Sie unterscheiden sich so stark von Bergkristall oder Amethyst, dass sie viele Jahrhunderte lang als separates Mineral betrachtet wurden. Inzwischen haben sie die gleiche chemische Zusammensetzung und kristallisieren wie Quarz in einem trigonalen System. Der Hauptunterschied ist dieser, dieser Chalcedon, ähnlich den üblichen Methoden gewonnene technische Metalle, hat eine kryptokristalline Struktur oder anderweitig – mikrokristallin. Selbst das kleinste Stück Chalcedon besteht aus Tausenden oder Hunderttausenden winziger Kristalle.
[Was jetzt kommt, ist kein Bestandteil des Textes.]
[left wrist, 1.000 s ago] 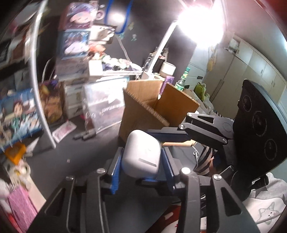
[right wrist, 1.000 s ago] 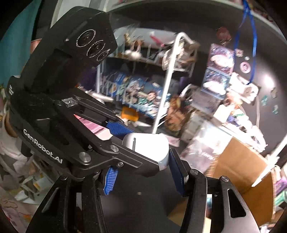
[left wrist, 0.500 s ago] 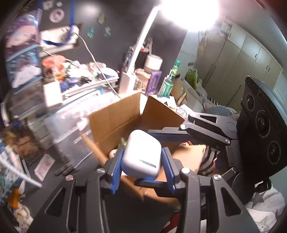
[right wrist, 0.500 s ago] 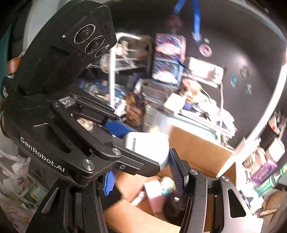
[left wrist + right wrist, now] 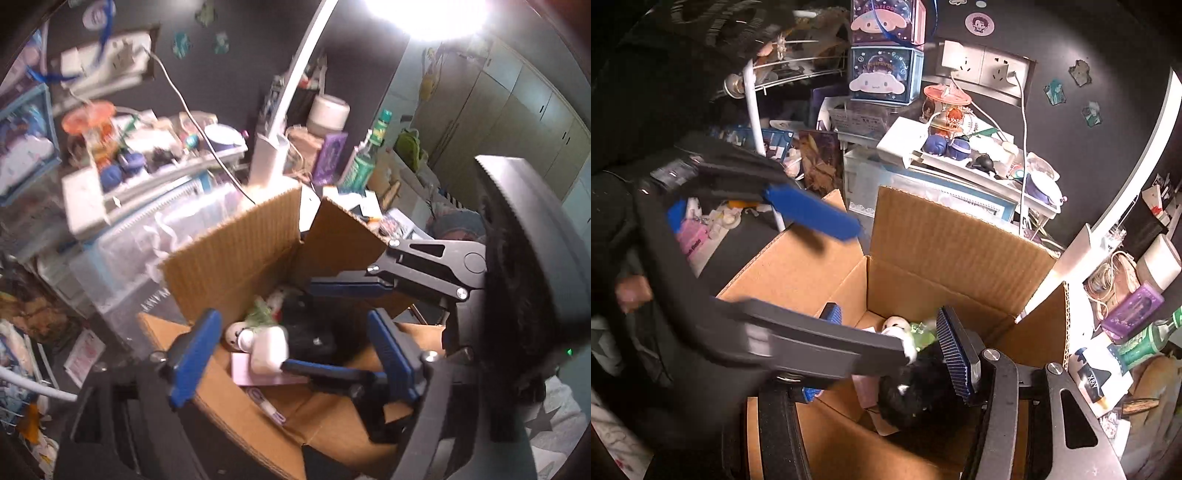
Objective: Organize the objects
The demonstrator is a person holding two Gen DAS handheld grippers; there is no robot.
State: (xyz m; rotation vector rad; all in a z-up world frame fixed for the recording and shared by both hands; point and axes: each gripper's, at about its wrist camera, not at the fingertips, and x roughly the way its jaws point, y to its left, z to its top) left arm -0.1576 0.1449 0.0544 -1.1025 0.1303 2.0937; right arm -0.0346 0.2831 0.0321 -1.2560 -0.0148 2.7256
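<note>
Both grippers, left (image 5: 291, 343) and right (image 5: 894, 343), are hovering over the box (image 5: 236, 258), fingers apart; the case (image 5: 269, 349) is lying inside.

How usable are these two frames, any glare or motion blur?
Left wrist view: lamp blows out the top; shelf clutter smeared. Right wrist view: evenly lit, background sharp, but the other tongs crossing the cardboard box are motion-blurred.
</note>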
Dieser Unterschied ist hauptsächlich auf die Kristallisationsbedingungen zurückzuführen. Große Quarzkristalle, genau wie große Kristalle anderer Mineralien, und auch Metalle, sie können nur unter Bedingungen sehr langsamer und stetiger Kristallisation entstehen arise. Bei Metallen und Mineralien, die aus Legierungen kristallisieren, ist die Hauptbedingung ein sehr langsamer Temperaturabfall. Für aus Lösungen kristallisierende Mineralien - ein sehr langsamer Fluss der den Kristall bildenden Elemente in der Lösung. Eine ebenso wichtige Bedingung, und das gilt für beide Kristallisationsprozesse, ist die Reinheit der Legierung oder Lösung. Jede Verunreinigung kann zum Kern der Kristallbildung werden. Je mehr Verschmutzung, desto mehr Kristalle werden gleichzeitig geboren und desto feinkörniger wird der kristalline Körper. Die idealen Bedingungen sind dann, wenn verschmutzung, potentielle Kristallisationskeime, es gibt wenig, und der Kristallisationsprozess ist sehr langsam. Unter solchen Bedingungen kann es keine gleichzeitige geben, ab dem gleichen Moment der "Geburt” ein paar kristalle, und wenn der erste Kristall zu wachsen beginnt, es wird unmöglich, einen anderen auf einem anderen Kristallisationskern zu gebären. Ersteres schien alle Atome anzuziehen, die es zum Wachsen brauchte, Ionen oder Moleküle.